Hello lady, I met you at Starscape a couple of years ago.  I'm KayDub's fiance.  He's gonna MARRY me!!!


----------



## InMyLyricalMind

Chrissie I kiss you in the FACE!


----------



## Mariposa

InMyLyricalMind said:


> Hello lady, I met you at Starscape a couple of years ago.  I'm KayDub's fiance.  He's gonna MARRY me!!!



I remember you well, that weekend was a blast!    Congrats on your engagement!  Always wonderful to hear of two totally awesome people getting hitched.  You will be a stunning bride!

I know there is a separate thread for hair color, but I found this article to have some pretty handy tips.  I will be using the glaze technique in the article today with a dark golden blonde color because I just chopped off a few inches over the holidays (it's collarbone length now) and I'd rather wait until spring to do any professional highlighting or lowlighting.


----------



## Pillthrill

It seems that whenever I'm in a picture the area around my eyes seems darker than everything else. Not just under the eye though. I'm not sure if it caused by my glasses or not. I try to mayble cover the whole eye area with a foundation or something but I'm not sure it helps much. 

Here is an example of what I'm talking about (no make-up)
Sorry about the poor quality. 






Also I'm not sure if I can ask this here, but what color of eye makeup should I chose to lessen the reddened eyes? I thought maybe pink but that would make it worse yes? Brown or purple? Or what that make it stand out more? I have no idea.


----------



## CHiLD-0F-THE-BEAT

It looks like there is a slight tint to your glasses, PT.  Maybe as sun protection?  No amount of foundation will correct this I'm sorry!  You could look into getting another pair though?

Also re: red eyes, there are plenty of eye drops on the market you could use but please please please promise me you _will not use Visine_!!  Visine is a vasoconstrictor, and redness disappears because your blood vessels cut off the flow of blood to your eyes.  With continued use, it actually causes more crimson and you reach for your bottle to stop it more and more frequently.  It creates the ultimate Catch-22 and your chances of being permanently harmed by it are high.  This liquid can also affect the cornea and cause complete blindness.  If you need it once in a great while, it is safe.  If you find it helpful and rely on it more than once or twice in a month, you become a junkie.  There is such a thing as addiction to Visine--who knew?  Lots of women across your country and mine are suffering permanent vision loss because of the drops we thought were as safe as milk.


----------



## Pillthrill

I do need new ones but it is hard to tell if they will do it once you get out of the store. But without a job, can't afford it. Maybe when I go in eventually I'll explain it. 

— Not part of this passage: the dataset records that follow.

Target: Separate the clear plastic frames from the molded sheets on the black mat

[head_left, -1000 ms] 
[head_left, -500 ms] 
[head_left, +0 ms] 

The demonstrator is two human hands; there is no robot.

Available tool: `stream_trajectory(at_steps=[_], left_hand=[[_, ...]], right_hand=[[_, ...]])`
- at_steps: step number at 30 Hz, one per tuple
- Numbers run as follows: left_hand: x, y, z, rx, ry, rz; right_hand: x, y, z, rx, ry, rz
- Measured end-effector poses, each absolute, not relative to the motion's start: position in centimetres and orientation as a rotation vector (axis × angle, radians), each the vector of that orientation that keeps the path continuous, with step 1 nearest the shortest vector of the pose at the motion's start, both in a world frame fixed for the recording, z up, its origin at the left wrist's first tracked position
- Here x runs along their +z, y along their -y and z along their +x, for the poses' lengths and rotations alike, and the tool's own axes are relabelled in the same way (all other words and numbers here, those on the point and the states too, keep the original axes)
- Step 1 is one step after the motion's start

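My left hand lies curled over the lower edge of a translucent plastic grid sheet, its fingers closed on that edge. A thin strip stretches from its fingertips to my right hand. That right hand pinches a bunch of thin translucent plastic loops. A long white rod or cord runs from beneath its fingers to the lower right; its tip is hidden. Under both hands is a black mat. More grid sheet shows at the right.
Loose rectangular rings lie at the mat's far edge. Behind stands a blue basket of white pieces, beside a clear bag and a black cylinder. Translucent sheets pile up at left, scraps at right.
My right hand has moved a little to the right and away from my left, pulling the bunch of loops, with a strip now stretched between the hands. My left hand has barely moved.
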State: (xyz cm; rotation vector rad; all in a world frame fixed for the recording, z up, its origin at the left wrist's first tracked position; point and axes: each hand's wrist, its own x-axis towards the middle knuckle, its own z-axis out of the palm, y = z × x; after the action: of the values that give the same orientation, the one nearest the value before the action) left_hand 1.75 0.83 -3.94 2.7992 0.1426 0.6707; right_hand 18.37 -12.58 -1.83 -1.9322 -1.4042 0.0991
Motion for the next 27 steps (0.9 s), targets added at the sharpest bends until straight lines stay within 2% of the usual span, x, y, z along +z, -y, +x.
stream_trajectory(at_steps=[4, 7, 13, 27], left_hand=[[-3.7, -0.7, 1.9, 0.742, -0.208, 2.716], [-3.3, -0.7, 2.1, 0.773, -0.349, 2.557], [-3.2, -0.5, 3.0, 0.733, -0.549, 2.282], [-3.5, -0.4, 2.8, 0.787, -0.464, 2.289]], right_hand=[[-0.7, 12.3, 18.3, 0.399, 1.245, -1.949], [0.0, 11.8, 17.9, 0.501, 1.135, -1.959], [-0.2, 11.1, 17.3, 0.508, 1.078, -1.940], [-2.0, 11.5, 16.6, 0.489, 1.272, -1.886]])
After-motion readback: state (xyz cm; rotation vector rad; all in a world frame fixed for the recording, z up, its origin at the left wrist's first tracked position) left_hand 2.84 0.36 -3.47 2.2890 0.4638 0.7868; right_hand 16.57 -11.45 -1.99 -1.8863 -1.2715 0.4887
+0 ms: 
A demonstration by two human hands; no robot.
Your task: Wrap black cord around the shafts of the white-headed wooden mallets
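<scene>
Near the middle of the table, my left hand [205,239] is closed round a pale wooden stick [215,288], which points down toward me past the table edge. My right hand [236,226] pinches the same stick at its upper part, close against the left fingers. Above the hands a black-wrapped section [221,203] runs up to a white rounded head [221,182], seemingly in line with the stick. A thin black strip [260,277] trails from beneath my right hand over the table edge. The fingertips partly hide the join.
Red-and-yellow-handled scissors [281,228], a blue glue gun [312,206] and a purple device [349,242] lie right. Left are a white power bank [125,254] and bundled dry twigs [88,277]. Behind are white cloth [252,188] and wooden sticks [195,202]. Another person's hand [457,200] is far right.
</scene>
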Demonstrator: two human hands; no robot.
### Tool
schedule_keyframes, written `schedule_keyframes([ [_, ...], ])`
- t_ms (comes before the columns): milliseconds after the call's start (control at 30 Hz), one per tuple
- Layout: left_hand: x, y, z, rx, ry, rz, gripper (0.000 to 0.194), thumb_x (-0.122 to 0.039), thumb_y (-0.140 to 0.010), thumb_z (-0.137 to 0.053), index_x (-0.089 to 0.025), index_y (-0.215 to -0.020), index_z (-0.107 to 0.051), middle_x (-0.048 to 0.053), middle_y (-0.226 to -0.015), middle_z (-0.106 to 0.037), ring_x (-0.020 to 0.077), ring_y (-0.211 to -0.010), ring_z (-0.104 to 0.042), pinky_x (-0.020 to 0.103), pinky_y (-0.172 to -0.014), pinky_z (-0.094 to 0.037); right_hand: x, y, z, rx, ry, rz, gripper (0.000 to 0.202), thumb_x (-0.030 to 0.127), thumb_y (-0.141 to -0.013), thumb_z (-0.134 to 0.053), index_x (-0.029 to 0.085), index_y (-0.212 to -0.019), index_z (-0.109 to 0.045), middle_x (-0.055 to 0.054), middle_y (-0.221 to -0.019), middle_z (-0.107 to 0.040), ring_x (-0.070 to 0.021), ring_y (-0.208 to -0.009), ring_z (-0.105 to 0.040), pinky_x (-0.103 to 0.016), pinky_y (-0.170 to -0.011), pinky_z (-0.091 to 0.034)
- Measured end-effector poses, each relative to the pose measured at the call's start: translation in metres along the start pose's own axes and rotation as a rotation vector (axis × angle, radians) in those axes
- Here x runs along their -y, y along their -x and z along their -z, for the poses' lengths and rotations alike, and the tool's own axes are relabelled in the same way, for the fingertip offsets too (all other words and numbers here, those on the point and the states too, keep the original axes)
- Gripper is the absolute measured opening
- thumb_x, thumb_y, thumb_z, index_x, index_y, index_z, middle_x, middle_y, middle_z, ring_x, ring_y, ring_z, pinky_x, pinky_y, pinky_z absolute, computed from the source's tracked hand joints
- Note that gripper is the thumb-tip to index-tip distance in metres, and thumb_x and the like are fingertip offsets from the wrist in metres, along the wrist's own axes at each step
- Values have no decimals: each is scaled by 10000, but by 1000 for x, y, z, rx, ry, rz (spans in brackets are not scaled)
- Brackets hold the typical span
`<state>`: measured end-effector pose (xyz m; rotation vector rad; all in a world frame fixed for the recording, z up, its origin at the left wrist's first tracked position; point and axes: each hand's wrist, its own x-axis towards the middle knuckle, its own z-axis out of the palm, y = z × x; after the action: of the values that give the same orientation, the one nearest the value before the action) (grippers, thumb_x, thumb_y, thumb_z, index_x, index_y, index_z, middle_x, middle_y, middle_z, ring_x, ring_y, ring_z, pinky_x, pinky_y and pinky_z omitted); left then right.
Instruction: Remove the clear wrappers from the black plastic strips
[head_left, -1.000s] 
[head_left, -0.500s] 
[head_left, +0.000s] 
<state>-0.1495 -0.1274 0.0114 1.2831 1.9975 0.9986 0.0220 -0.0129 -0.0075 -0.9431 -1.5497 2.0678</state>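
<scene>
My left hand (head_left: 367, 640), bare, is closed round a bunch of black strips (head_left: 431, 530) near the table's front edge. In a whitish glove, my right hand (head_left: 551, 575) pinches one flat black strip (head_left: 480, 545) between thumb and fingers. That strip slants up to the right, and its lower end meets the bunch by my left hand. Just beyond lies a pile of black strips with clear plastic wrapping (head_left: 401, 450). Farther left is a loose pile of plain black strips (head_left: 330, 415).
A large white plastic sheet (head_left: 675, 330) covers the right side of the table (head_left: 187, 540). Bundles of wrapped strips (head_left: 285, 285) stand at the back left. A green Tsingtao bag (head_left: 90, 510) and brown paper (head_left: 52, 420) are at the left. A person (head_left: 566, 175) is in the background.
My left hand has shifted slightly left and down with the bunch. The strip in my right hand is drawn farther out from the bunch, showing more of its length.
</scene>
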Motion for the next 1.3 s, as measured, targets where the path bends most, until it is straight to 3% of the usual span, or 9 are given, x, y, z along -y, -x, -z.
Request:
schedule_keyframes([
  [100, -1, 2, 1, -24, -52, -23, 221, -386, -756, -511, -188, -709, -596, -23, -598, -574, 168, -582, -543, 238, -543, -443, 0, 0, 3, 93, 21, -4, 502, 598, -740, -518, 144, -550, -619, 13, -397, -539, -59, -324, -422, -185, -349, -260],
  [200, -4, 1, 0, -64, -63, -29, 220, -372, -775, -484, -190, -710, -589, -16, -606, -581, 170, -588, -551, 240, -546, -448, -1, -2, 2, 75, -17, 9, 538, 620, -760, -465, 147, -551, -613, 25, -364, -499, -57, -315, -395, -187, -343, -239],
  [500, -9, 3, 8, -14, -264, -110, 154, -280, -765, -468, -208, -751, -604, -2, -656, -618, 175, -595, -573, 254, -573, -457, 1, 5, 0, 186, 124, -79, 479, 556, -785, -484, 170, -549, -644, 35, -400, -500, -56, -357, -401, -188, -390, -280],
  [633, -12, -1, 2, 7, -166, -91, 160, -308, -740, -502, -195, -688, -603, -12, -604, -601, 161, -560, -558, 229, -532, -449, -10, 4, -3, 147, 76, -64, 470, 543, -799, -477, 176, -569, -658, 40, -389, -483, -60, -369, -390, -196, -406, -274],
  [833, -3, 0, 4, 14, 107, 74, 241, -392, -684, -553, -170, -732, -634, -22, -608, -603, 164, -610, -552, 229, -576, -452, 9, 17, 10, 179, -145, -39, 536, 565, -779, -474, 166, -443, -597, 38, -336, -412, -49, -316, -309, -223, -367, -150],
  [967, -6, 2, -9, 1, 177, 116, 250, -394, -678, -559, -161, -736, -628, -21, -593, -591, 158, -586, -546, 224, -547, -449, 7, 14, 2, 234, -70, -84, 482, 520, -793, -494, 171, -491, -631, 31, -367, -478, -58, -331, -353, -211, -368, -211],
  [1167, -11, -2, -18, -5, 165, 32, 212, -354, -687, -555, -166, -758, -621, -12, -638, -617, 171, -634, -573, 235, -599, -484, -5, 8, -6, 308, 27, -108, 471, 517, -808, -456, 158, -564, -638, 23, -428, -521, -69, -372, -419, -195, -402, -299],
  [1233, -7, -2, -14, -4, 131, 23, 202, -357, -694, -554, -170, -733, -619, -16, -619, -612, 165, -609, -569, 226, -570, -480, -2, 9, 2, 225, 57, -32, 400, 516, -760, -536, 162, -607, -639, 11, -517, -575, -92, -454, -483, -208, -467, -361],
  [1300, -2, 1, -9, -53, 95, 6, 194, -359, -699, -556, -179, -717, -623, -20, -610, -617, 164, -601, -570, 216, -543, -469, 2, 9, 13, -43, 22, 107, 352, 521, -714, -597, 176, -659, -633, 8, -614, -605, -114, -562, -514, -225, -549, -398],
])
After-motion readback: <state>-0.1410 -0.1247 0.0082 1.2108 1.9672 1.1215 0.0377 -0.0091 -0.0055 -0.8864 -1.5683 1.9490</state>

Hmm visine huh? I knew it cause of the constriction of blood vessels but I didn't know it could be that bad. Could you provide a link so I can learn more? Vision loss, I must address this info. Although I don't use it often. What do you reccommend instead? No eye drops? Anyone have make up ideas for when I plan on going out?


----------



## numbtar

i really need help on this 
my nails are toooooo brittle ......they grow toooo slow and when they do they just grow a bit and then chip off or break 
this is a big prob i've never had beautiful long nails 
and one more thing i used to bite my nails as a kid


----------



## ocean

^I have the same problem.....
What works for  me is Sally Hansen's Diamond Strength Clear nail polish-
Works wonders......
If I run out all my nails break off


----------



## numbtar

hey i live in india :0  and i'm not too  sure if i'll be able to lay my hands on that here 
and i've tried a couple of nail hardeners they dnt seem too work or are like shit too expensive 
any home remedies ??


----------



## Pillthrill

numbtar said:


> hey i live in india :0  and i'm not too  sure if i'll be able to lay my hands on that here
> and i've tried a couple of nail hardeners they dnt seem too work or are like shit too expensive
> any home remedies ??




Cures For Brittle & Cracked Nails 

    * Studies reveal that brittle nails are mainly the result of lack of moisture. Hydrating your body will prove beneficial for you, if you are concerned about healing cracked and brittle nails. Drink plenty of clear fluids, especially water, every day. At the same time, avoid sugary drinks, because the sugar content in them tends to make the nails more brittle and hinders the healing process as well.
    * An effective way to heal brittle and cracked nails is to use vegetable oil. Dip a cotton swab in vegetable oil. Now, rub the soaked cotton swab on the top and underside of your finger and toe nails. Massage your nails gently, for about five minutes. If you do this three or four times a day, the much-needed moisture will be restored to the nails.
    * For brittle and cracked nails, you can also make use of a solution made by combining one tbsp salt with one quart water. Dip your finger/toe nails in the solution, for about 30 minutes. Rinse your nails thereafter, with clean water. Dry your hands/toes. Repeat the process twice a day.
    * Do not forget to apply a hand moisturizer after cleaning your house or washing dishes, rather every activity in which your fingernails are exposed to water for a long time. It applies to the toenails as well. Use a body moisturizer for the toes.
    * Lack of calcium in your diet is one of the leading causes of brittle and cracked nails. So, it is advisable to include calcium-rich food in your diet, such as celery and broccoli. They can be eaten cooked, semi-cooked as well as raw. Another rich source of calcium is almond. Chew five to six almonds, (soaked in water overnight), every day.
    * Biotin-containing foods, like peanuts, lentils, egg yolks, sardines, mushrooms, bananas, liver and cauliflower, can help heal your brittle and cracked nails. Another option is to consume biotin supplements.
    * Another essential inclusion in your diet is vitamin. The nutrient is especially needed for healthy nails. So, include foods rich in Vitamin A, Vitamin B-12 and Vitamin C in your diet. With regular intake of nutritious food, you will be able to heal your brittle and cracked nails quickly.
    * Although a filer can do wonders to your nails, by giving them proper shape, you should be very careful while using it, especially when your nails are too brittle.
    * Apply a good quality hand moisturizer on your fingernails and massage them for about ten minutes, before going to bed. For the toenails, you may use a moisturizing body lotion. The product will keep the nails moist, thereby reducing the chances of dryness and brittleness.
    * Do not abuse your nails by biting them or using them to open sharp containers. The problem of brittle and cracked nails will worsen by doing such things, as the cuticles will get worn out. Do not trim your nails deeply, as it may damage them and may even lead to infection.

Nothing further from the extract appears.